Gerakan tersebut dipicu oleh beberapa permasalahan yang terjadi di masyarakat Kaltim perihal Tabungan Perumahan Rakyat ( Tapera ).
Puluhan mahasiswa HMI Samarinda melakukan orasi di depan kantor Gubernur tersebut secara bergantian, Mereka menyuarakan protes terhadap kebijakan-kebijakan Gubernur Kaltim yang dinilai tidak berpihak kepada masyarakat.
Ketua HMI Cabang Samarinda, Syahril Saili menegaskan bahwa aksi tersebut merupakan bentuk dari keresahan mereka terhadap kebijakan Tapera yang dinilai merugikan masyarakat.
“Ini persoalan sudah membuat masyarakat resah lantaran kebijakan tentang Tapera ini tidak pro terhadap rakyat,” ucapnya.
Namun, dari pihak kantor Gubernur Kaltim terkait tidak ada satu pun yang bersuara sebagai perwakilan pada saat aksi tersebut terjadi.

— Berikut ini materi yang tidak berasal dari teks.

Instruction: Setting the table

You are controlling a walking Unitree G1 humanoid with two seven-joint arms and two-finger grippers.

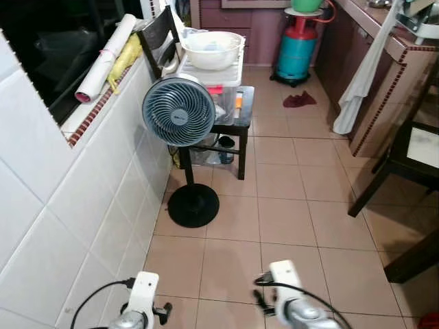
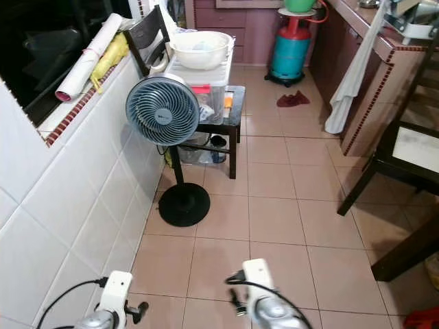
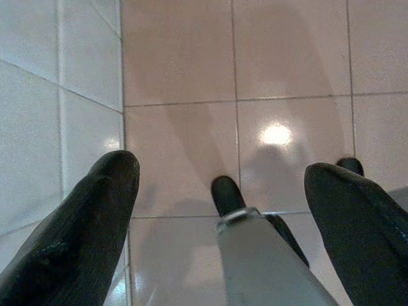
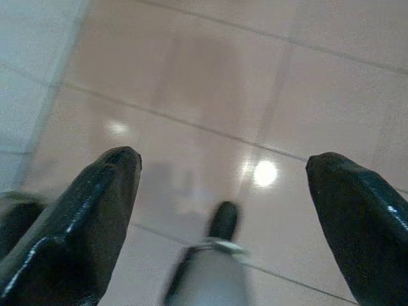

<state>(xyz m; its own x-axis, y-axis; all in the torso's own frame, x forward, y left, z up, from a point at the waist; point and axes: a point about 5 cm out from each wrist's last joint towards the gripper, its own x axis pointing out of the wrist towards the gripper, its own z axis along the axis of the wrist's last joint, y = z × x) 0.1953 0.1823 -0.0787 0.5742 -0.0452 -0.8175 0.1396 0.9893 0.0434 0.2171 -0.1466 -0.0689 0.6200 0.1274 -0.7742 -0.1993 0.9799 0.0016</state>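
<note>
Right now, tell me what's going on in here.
Nothing is being handled. The robot stands on the tiled floor beside a white tiled wall, both arms hanging low. The left gripper and right gripper are open and empty, pointing at the floor. Ahead stand a fan, a dark side table carrying a white basin on a plastic box, and a gas cylinder further back.

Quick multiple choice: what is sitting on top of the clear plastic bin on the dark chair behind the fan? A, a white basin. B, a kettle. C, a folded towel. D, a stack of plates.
A: a white basin rests on the lidded clear bin, just behind the fan.
</note>
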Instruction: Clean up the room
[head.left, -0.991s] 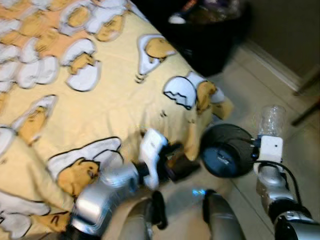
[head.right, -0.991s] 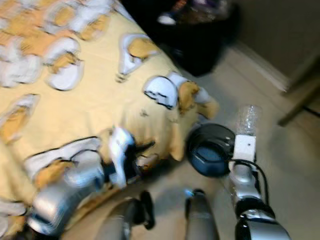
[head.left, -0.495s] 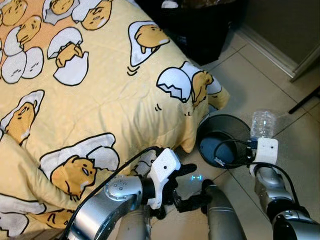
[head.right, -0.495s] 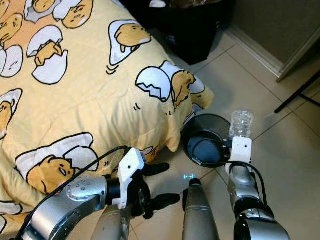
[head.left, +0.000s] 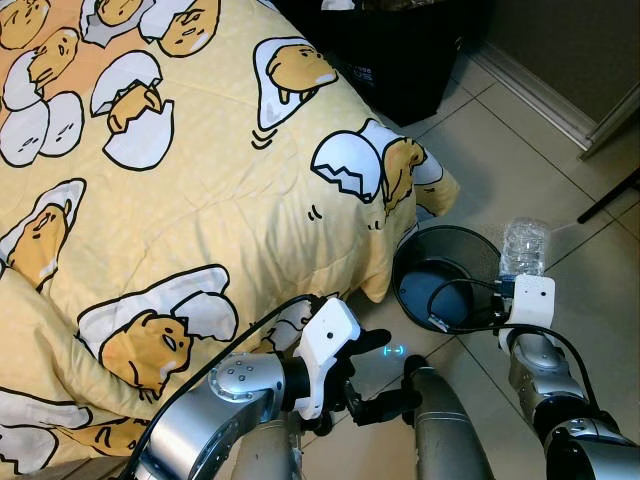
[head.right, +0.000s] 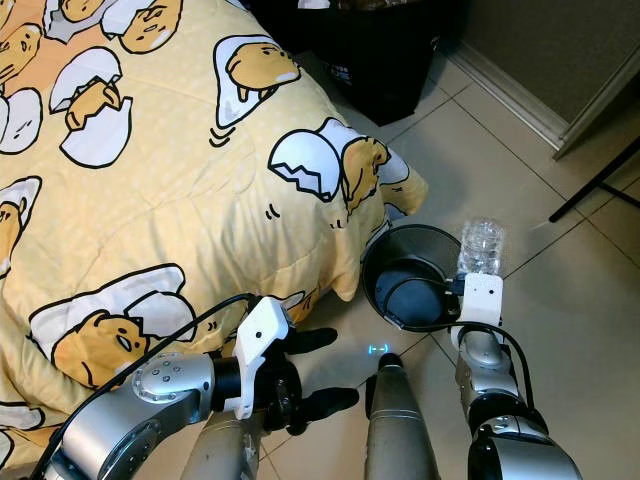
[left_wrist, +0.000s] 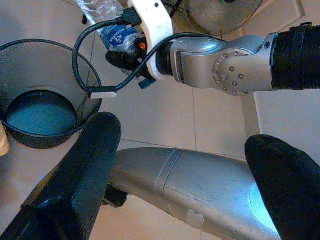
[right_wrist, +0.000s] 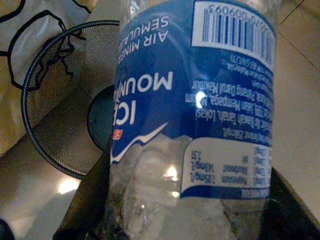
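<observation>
Plastic water bottle (head.left: 523, 247) sits in my right gripper (head.left: 520, 268) at about four o'clock in the left eye view, just past the rim of the black mesh wastebasket (head.left: 445, 291) beside the egg-print duvet (head.left: 170, 170). It looks empty and crumpled, so I judge it light, thin-walled and easy to squash or slip. My left gripper (head.left: 385, 375) hangs low at six o'clock, fingers spread wide and holding nothing.

Right eye view repeats this; the bottle's lower half is hidden behind the white wrist mount (head.right: 481, 298).

Left wrist view shows the bottle clamped near its label, basket at nine o'clock.

Right wrist view has the blue label close up, the black fingers pressed against both sides; cap and base are cut off. Mid-body grip seems right.
</observation>
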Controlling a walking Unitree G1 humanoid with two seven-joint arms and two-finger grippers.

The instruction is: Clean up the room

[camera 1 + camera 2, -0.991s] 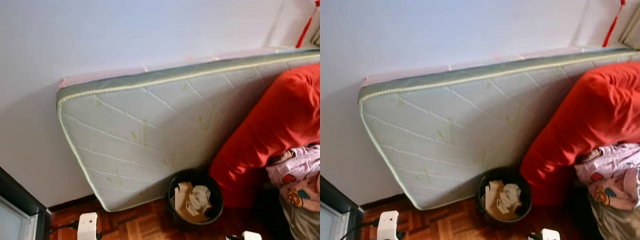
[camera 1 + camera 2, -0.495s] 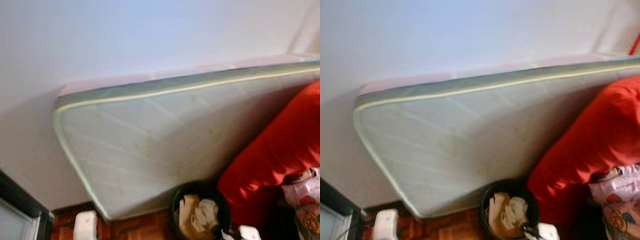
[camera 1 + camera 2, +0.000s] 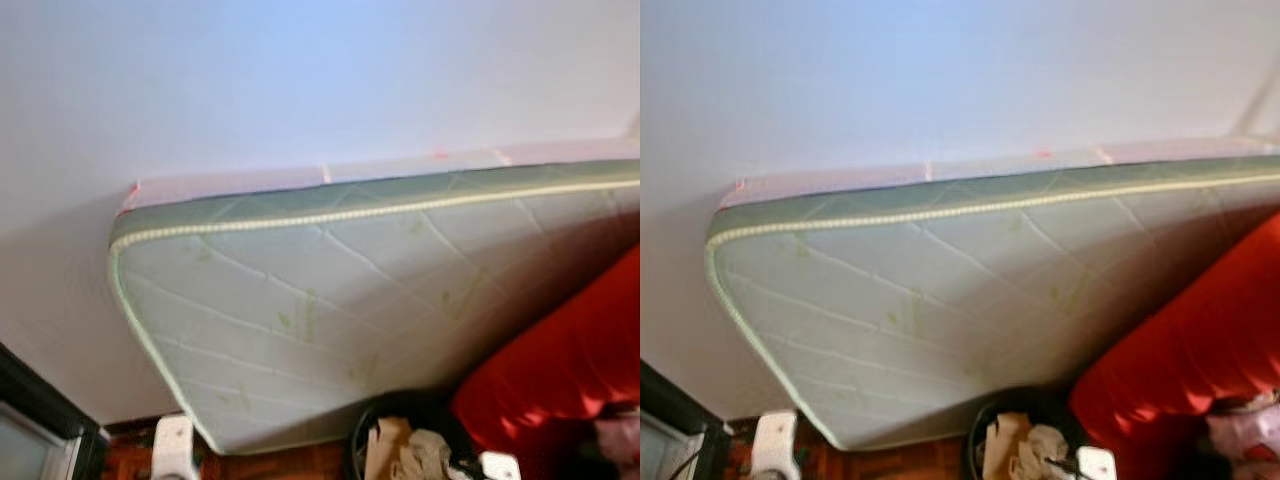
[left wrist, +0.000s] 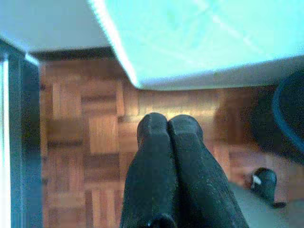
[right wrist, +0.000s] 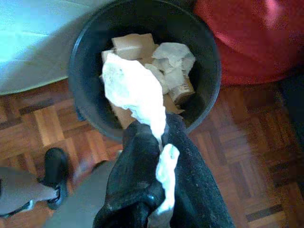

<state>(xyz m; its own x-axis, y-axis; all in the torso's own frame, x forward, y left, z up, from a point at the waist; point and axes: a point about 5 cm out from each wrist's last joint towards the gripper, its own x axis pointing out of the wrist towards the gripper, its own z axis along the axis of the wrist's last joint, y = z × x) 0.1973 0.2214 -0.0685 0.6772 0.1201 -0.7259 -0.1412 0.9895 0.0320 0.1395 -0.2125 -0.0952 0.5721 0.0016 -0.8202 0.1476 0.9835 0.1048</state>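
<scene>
My right gripper (image 5: 159,132) is shut on a crumpled white tissue (image 5: 132,89) and holds it just above a black waste bin (image 5: 81,90). The bin holds cardboard pieces and crumpled paper (image 5: 173,64). In the head view the bin (image 3: 372,425) stands on the floor at the foot of a leaning mattress (image 3: 330,310), with my right arm (image 3: 497,466) at its near rim. My left gripper (image 4: 169,124) is shut on nothing and hangs over the parquet floor near the mattress corner (image 4: 130,71).
The pale green quilted mattress leans against the white wall. Red bedding (image 3: 560,370) lies right beside the bin. A dark door frame (image 3: 40,405) stands at the far left. Parquet floor (image 4: 90,137) lies open left of the bin.
The camera has moved, so the mattress, bin and red bedding sit lower in the picture. My right arm has come up to the bin's near rim.
</scene>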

Hal ini membuat syahril mengungkapkan kekecewaannya karena tidak ada satu pun perwakilan dari Pemerintah Provinsi Kaltim yang menemui mereka selama aksi berlangsung. Hal ini semakin memperkuat kesan bahwa pemerintah tidak peduli terhadap aspirasi dan keresahan rakyat.
Sebagai informasi, HMI Samarinda menegaskan bahwa mereka akan terus memperjuangkan hak-hak masyarakat dan menuntut Pemerintah untuk lebih responsif terhadap kebutuhan rakyat.